The sound distance experiment, part 2

Introduction

In the Robot Mapping Project I want to measure the time it takes for sound to travel from my robot to a number of microphones in order to calculate the position of the robot.
the Arduino "robot" with speaker

the electret microphones


In previous blog post I have described the construction of the microphone circuits as well as my first attempts on measuring distance. The distance readings measured showed a large errors as shown i the figure below.

Red line is actual distance, blue is measured, the samples have been ordered in the X axis according to distance.

The median error from the last experiment was around + 14.8cm (that is the difference from middle of each red level to the blue.)  That error is probably since we measure the first valley in the sound wave and also from the setup time of the code and can be easily subtracted. It is the the other type of errors I would like to work on. 

There are two different errors that we encounter. 

First: Very much shorter distance readings.

Here we detect "false"-readings. These reading come from my code that detects the distance between the valleys in the incoming sound. I hope these will be kind of easy to correct since they are not directly followed by a 4.8Khz wave that lasts for a long time.

Second: Missing the first few waves

Here we fail to detect the valleys of the first waveform, I'm not so sure that I can easily solve this problem easy enough in code. But since the error seems to happen on a small amount of the samples I think that it can be remedied by taking more samples and use the median distance. I have done a few attempts and around 5 samples seems to work.
The incoming wave is detected. The valleys in the wave is displayed as small dots under the graph.

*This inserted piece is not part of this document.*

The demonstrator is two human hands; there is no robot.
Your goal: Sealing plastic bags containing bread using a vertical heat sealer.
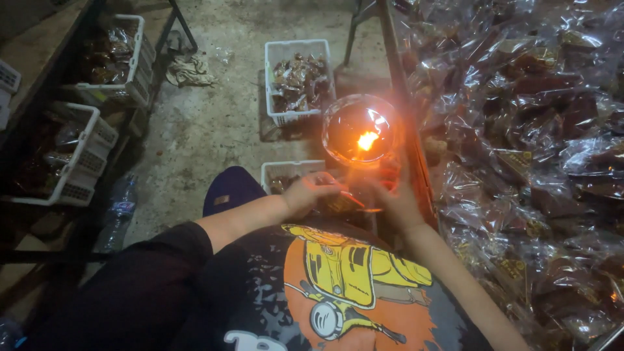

Why do I get these errors?

The errors come from
  • Noisy input
    • Low frequency noise from the USB
    • High frequency noise from components etc.
  • The detect valleys code
    • sometimes fails on detecting a valley and is also sensitive to noise.
  • The detect 4.8Khz wave train code.
    • Relies on the distance between valleys and need to have a sanity test. If there are two valleys with the correct distance but it is not followed by a lot of valleys its probably not the incoming wave.
Noise on the input

Method

The plan for tonight's experiments is to modify the code to better detect a incoming wave-train.
  1. First apply filtering on the samples to see if the noise gets reduced, try this also on battery.
  2. Rethink the detect valley code, there really has to be a good stable source out there that is better than mine.
  3. Add sanity test to the detect wave train code. The input to this code could be reduced to a boolean array of valley center positions.
  4. A multiple sampling and median selection algorithm should be used.

Experimental setup

Experimental setup

A experiment should be conducted to evaluate the quality of the samples

Distances between microphone and speaker should be 25, 50, 75cm.
50 measurements on each distance should be made.

Results

The code was rewritten
  1. The software filters did not smooth things as much as I liked
  2. The detect valley code now works much better
  3. The wave train is detected and I reject false readings
  4. 5 samples are taken with 20 milliseconds delay the median of the index 2 and 3 and  values are used. If a sample failes to be detected it is taken again.
150 measurements have been done on 25, 50 and 75 cm distance
The measured distances in red versus the actual distances.  The error deviation increases with distance.

The medium error is +12,21cm for the combined distances. 

When the medium error is subtracted it is quite accurate at short distances.

Future work


Examine how the amount of samples and use of other frequencies can improve the accuracy.